• [Exercise]: Give again, word for word, every line below from the one that has "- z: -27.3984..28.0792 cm" through the one that has "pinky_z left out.", both included, and no others.

• [Provided data]:
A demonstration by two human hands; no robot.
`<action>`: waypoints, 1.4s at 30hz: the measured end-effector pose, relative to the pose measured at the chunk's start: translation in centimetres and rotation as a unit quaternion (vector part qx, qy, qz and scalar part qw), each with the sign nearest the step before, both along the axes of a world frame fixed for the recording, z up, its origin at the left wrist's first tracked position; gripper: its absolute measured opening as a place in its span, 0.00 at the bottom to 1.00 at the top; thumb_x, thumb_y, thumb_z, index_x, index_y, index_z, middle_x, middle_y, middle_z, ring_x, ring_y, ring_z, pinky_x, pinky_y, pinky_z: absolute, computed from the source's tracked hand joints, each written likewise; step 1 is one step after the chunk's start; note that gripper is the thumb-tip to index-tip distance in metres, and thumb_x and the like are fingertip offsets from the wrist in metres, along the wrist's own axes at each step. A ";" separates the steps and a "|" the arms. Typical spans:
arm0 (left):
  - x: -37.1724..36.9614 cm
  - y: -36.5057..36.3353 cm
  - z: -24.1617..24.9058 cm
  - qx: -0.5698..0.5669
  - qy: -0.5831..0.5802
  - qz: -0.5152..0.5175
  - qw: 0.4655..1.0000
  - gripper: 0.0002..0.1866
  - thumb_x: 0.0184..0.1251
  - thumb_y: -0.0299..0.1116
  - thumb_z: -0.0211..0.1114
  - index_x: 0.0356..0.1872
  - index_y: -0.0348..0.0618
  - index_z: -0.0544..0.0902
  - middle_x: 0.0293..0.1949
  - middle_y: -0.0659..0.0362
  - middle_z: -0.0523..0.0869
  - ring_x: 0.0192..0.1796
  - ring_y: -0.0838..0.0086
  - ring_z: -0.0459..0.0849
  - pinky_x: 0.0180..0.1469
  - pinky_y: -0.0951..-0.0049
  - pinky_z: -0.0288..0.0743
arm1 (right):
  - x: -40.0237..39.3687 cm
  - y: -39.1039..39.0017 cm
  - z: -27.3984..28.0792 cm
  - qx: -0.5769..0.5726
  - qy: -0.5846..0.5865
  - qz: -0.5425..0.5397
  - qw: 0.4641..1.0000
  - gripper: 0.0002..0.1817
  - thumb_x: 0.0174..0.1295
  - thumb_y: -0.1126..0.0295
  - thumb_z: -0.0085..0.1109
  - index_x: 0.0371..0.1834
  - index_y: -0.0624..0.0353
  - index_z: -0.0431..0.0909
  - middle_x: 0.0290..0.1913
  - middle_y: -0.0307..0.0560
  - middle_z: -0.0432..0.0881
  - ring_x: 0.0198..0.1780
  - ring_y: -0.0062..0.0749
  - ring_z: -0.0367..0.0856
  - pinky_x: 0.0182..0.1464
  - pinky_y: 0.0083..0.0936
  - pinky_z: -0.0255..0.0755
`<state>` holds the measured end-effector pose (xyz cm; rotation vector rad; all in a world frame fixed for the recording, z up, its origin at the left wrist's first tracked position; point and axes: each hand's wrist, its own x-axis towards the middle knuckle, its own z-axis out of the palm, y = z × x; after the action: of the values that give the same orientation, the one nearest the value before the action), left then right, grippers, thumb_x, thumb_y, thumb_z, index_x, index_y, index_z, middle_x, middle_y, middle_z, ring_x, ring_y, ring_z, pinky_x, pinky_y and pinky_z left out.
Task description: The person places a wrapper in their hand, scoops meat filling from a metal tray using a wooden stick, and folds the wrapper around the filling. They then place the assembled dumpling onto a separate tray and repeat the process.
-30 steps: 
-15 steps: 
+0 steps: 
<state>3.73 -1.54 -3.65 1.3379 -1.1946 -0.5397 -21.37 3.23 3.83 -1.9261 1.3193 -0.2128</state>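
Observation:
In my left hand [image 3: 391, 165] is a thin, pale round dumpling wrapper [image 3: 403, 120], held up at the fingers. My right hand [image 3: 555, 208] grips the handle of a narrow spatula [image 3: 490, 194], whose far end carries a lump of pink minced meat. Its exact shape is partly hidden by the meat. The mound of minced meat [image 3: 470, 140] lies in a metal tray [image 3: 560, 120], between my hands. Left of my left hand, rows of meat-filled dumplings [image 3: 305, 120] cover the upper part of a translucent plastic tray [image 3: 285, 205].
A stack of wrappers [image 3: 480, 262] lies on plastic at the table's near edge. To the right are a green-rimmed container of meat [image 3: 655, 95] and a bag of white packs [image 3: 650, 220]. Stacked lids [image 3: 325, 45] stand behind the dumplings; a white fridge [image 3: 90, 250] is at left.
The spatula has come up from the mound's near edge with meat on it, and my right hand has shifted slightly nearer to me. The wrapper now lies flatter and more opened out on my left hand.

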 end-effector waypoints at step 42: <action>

• [Written solution]:
  - z: -27.3984..28.0792 cm
  - qx: -0.5769..0.5726
  - qy: -0.5846..0.5865
  - qz: -0.5425..0.5397
  - qw: 0.4641..1.0000
  - gripper: 0.0002..0.1817
  - thumb_x: 0.0174..0.1295
  - thumb_y: -0.1126..0.0295
  - thumb_z: -0.0085..0.1109
  - index_x: 0.0371..0.1834
  - index_y: -0.0624..0.0353
  - index_z: -0.0431..0.0909
  - middle_x: 0.0290..0.1913
  - middle_y: -0.0307..0.0560
  - middle_z: -0.0432..0.0881
  - ring_x: 0.0198..0.1780
  - ring_y: -0.0062..0.0749
  - ring_z: -0.0367..0.0856
  - pinky_x: 0.0182..0.1464
  - pinky_y: 0.0083..0.0936
  - pinky_z: -0.0255..0.0755
`<state>` holds the measured end-effector pose (xyz cm; rotation vector rad; all in a world frame fixed for the recording, z up, its origin at the left wrist's first tracked position; point and axes: each hand's wrist, its own x-axis towards the middle knuckle, its own z-axis out of the palm, y = z × x; after the action: of the values that give the same orientation, the one nearest the value before the action), left then right, grippers, thumb_x, thumb_y, thumb_z, index_x, index_y, index_z, middle_x, middle_y, middle_z, ring_x, ring_y, ring_z, pinky_x, pinky_y and pinky_z left out.

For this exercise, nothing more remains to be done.